▸ Goal of the exercise
Select every line containing the word "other" from the material, and copy those lines.

[[ Dataset content open ]]

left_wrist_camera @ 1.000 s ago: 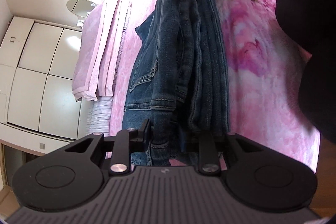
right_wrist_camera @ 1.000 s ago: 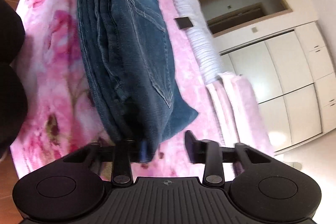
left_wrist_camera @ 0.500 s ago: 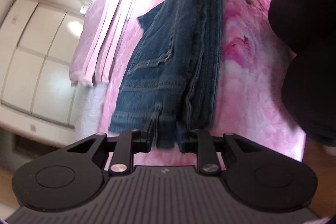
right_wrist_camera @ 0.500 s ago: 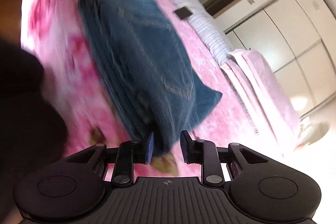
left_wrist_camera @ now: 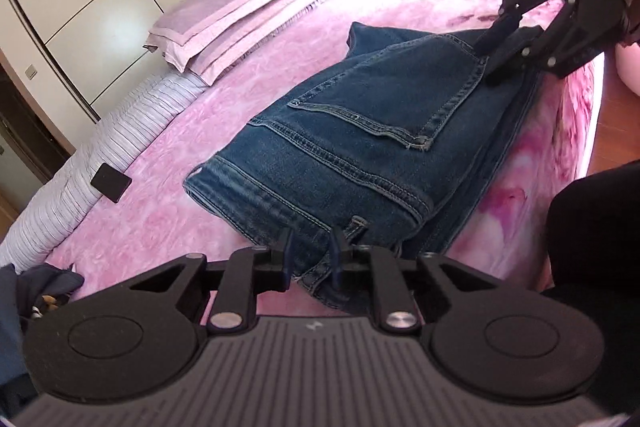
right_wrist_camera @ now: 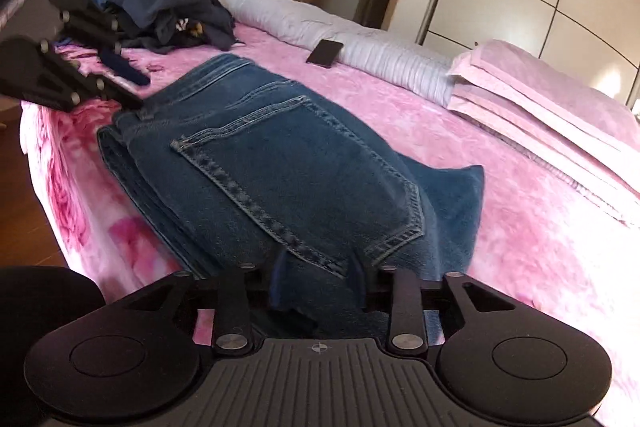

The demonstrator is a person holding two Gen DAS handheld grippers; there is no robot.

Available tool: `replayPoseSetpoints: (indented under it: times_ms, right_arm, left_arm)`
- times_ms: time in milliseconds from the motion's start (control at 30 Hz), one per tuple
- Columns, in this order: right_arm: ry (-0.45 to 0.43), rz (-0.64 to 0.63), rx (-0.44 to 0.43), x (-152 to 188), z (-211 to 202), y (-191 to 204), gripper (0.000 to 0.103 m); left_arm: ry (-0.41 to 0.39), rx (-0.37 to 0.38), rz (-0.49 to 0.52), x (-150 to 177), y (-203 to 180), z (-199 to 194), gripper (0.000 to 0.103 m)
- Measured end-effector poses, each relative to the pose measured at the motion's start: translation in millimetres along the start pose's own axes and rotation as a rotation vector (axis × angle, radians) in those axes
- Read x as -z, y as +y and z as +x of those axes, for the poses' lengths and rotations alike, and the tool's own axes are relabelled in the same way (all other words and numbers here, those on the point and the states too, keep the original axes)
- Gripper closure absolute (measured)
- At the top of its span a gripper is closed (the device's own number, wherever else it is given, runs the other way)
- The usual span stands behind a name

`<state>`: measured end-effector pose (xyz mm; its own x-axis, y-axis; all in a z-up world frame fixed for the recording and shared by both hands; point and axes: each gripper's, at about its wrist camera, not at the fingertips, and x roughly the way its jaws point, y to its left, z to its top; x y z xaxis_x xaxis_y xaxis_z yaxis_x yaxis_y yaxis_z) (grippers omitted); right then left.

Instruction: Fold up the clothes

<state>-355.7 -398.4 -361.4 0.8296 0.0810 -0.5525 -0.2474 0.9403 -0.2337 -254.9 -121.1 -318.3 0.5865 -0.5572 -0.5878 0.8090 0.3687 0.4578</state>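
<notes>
Gripping folded jeans (left_wrist_camera: 360,131) mid-bed, your left gripper (left_wrist_camera: 310,259) was closing on the waistband at 6 o'clock; right gripper (right_wrist_camera: 316,281) was opening, denim between. Uneven release could've skewed the fold.

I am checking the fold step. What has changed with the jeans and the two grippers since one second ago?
The folded jeans went from hanging between the grippers to lying flat on the pink blanket. The left gripper is closing on its end; the right gripper is opening, denim still between its fingers. The fold, pillows and phone stayed.
</notes>
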Motion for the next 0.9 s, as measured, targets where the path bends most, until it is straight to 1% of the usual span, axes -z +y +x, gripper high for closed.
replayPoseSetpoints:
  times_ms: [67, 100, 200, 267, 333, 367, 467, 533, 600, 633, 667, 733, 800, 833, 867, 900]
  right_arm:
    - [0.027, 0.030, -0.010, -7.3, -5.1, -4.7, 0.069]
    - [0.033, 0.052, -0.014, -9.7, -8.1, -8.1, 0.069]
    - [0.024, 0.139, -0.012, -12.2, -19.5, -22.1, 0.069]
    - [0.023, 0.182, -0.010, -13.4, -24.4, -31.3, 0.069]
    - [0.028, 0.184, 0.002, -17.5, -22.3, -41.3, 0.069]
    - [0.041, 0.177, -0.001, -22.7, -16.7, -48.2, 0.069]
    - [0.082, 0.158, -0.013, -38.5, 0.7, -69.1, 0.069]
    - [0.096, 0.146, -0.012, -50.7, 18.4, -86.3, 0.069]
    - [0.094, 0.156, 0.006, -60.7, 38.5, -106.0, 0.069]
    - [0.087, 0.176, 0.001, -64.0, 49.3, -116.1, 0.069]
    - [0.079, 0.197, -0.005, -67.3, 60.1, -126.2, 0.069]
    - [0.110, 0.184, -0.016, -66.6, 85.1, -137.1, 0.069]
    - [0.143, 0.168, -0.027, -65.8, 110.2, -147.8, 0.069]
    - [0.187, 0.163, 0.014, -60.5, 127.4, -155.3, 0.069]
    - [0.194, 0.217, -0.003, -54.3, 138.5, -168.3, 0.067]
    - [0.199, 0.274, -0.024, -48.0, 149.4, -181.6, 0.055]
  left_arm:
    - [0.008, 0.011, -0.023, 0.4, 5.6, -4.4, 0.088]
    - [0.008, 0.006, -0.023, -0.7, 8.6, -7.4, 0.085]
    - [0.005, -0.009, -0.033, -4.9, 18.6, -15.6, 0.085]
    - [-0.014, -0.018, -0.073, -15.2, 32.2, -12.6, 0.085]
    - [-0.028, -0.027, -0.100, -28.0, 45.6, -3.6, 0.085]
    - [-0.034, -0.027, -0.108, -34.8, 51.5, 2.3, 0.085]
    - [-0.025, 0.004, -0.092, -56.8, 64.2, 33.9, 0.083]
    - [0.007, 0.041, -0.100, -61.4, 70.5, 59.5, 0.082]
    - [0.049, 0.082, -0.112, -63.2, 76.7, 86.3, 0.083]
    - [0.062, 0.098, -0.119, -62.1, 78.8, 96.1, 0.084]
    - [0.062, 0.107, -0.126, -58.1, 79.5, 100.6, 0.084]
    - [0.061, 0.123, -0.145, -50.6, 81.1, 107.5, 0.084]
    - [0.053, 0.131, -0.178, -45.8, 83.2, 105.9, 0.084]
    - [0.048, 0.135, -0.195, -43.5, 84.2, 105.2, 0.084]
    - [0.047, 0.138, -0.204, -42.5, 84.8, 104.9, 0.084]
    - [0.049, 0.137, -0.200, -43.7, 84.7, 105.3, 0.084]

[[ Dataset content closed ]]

▸ Output of the task
- Read x as -z, y as +y and z as +x of those axes, for the poses' lengths and rotations alike, and the tool's own axes are relabelled in the same way (all other words and numbers here, those on the point and the states too, keep the original axes)
- At the top of its span a gripper is closed (the device's own number, wherever else it is given, runs the other way)

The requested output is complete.